Ainda que The Lion King não tenha sido o primeiro grande musical organizado pela Disney – Beauty and the Beast é que detém esse lugar – ele tem um perfil inovador que justifica o seu espaço na lista. A começo de conversa, essa é uma história que se passa no meio da natureza selvagem, os personagens são bichos e, ainda assim, a caracterização (tanto na maquiagem quanto no figurino) conseguiram encontrar soluções refinadas – o que não acontece tão bem em Cats (tanto no teatro quanto no cinema). Depois, ninguém menos que Elton John assina a música desta peça baseada no filme – que já tinha atingido enorme sucesso – lançado três anos antes. A título de curiosidade, quando The Lion King veio ao Brasil, as letras da versão brasileira do espetáculo foram traduzidas/adaptadas por Gilberto Gil.

Spring Awakening (2006)

O sucesso de Spring Awakening é bastante surpreendente porque, naquela época, um musical de rock que tocasse em tantos temas tabu ao mesmo tempo, em geral, estava destinado a uma curta vida Off-Broadway. Baseado na peça alemã Frühlings Erwachen (1906), o espetáculo – que contava com os hoje astros Jonathan Groff e Lea Michele em seu elenco – transportava o público para as turbulências que aconteciam dentro da mente de uma série de adolescentes alunos de um colégio luterano da Alemanha do século 19. Sadomasoquismo, masturbação, gravidez na adolescência, aborto, homossexualidade, abuso sexual e suicídio são algumas das questões abordadas por Spring Awakening. O documentário sobre o musical feito pela HBO Max (Spring Awakeining: Those You’ve Known, de 2022) conta mais sobre as inovações e o sucesso inesperado do show.

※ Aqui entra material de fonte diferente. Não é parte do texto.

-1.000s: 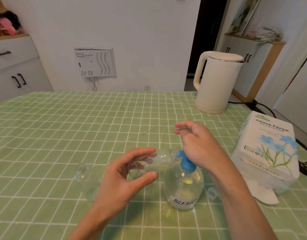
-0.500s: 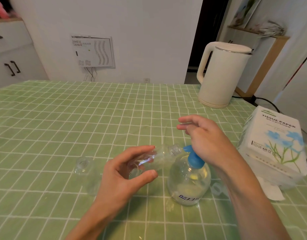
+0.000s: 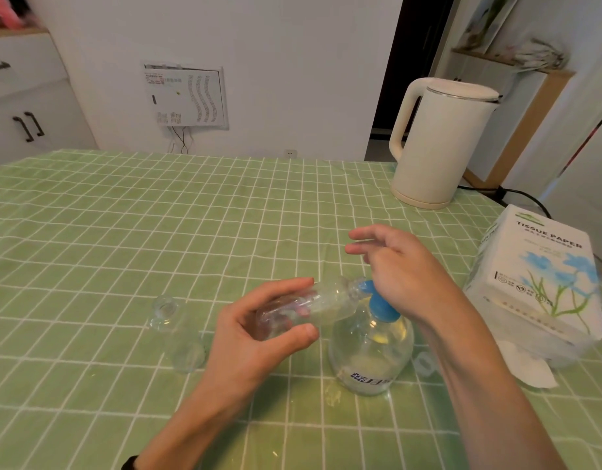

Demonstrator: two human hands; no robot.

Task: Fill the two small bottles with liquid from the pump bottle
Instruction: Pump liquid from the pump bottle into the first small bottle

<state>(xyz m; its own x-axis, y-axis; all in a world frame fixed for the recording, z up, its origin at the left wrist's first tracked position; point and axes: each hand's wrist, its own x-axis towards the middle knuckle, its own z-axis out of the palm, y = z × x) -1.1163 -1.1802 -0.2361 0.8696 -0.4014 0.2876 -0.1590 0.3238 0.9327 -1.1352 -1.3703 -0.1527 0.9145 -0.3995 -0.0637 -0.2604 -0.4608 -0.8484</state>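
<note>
A clear round pump bottle (image 3: 370,351) with a blue pump head (image 3: 377,301) stands on the green checked tablecloth. My left hand (image 3: 255,337) holds a small clear bottle (image 3: 313,307) on its side, its mouth against the blue nozzle. My right hand (image 3: 401,273) rests its palm on the pump head, fingers spread and pointing left. A second small clear bottle (image 3: 179,334) stands upright to the left, open at the top. A small clear cap (image 3: 423,362) lies just right of the pump bottle.
A cream electric kettle (image 3: 435,144) stands at the back right, its black cord trailing off the table. A white tissue paper pack (image 3: 537,283) sits at the right edge with a loose tissue (image 3: 530,368) under it. White cabinets stand at the far left.
The view has shifted slightly. My right hand has stayed on the pump head, and my left hand has kept the small bottle at the nozzle.
</note>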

Nota: Mais um preferido do autor do texto. Ouça: “Mama Who Bore Me”, “Don’t Do Sadness/ Blue Wind”, “Totally Fucked” e “The Song Of Purple Summer”.

In the Heights (2008)

Antes do sucesso esmagador de Hamilton (2015), o primeiro musical a levar o hip hop para a Broadway, na verdade, foi In the Heights. Também idealizado por Lin-Manuel Miranda – com livro de Quiara Alegría Hudes –, o espetáculo narra a jornada de Usnavi, um filho de imigrantes dominicanos nos Estados Unidos que sonha em morar na terra natal de seus pais. A peça é uma belíssima celebração da vida estrangeira, dos embates internos frente a essa circunstância, e uma homenagem ao bairro de Washington Heights, em Nova York, famoso por sua população majoritariamente oriunda da República Dominicana. Na Broadway, In the Heights durou três anos em cartaz e, em 2021, o musical ganhou um filme.

A Strange Loop (2022)

A Strange Loop é um musical sobre um homem preto e queer escrevendo um musical sobre um homem preto e queer escrevendo um musical. É nessa atmosfera altamente metalinguística que conhecemos Usher – uma versão para os palcos do próprio autor da peça, Michael R. Jackson – e as seis vozes em sua cabeça que ficam brigando o tempo todo. Cada uma delas é representada por um ator em cena e elas repetem para o protagonista o imbróglio em que ele está metido: a mãe conservadora e ultra-religiosa, o pai alcoólico, as dívidas da faculdade. Por seu formato, ponto de vista e música inovadores, A Strange Loop venceu o Tony de Melhor Musical em junho do ano passado. Infelizmente, ele não está mais em cartaz, mas o impacto na história da Broadway fica para a posteridade.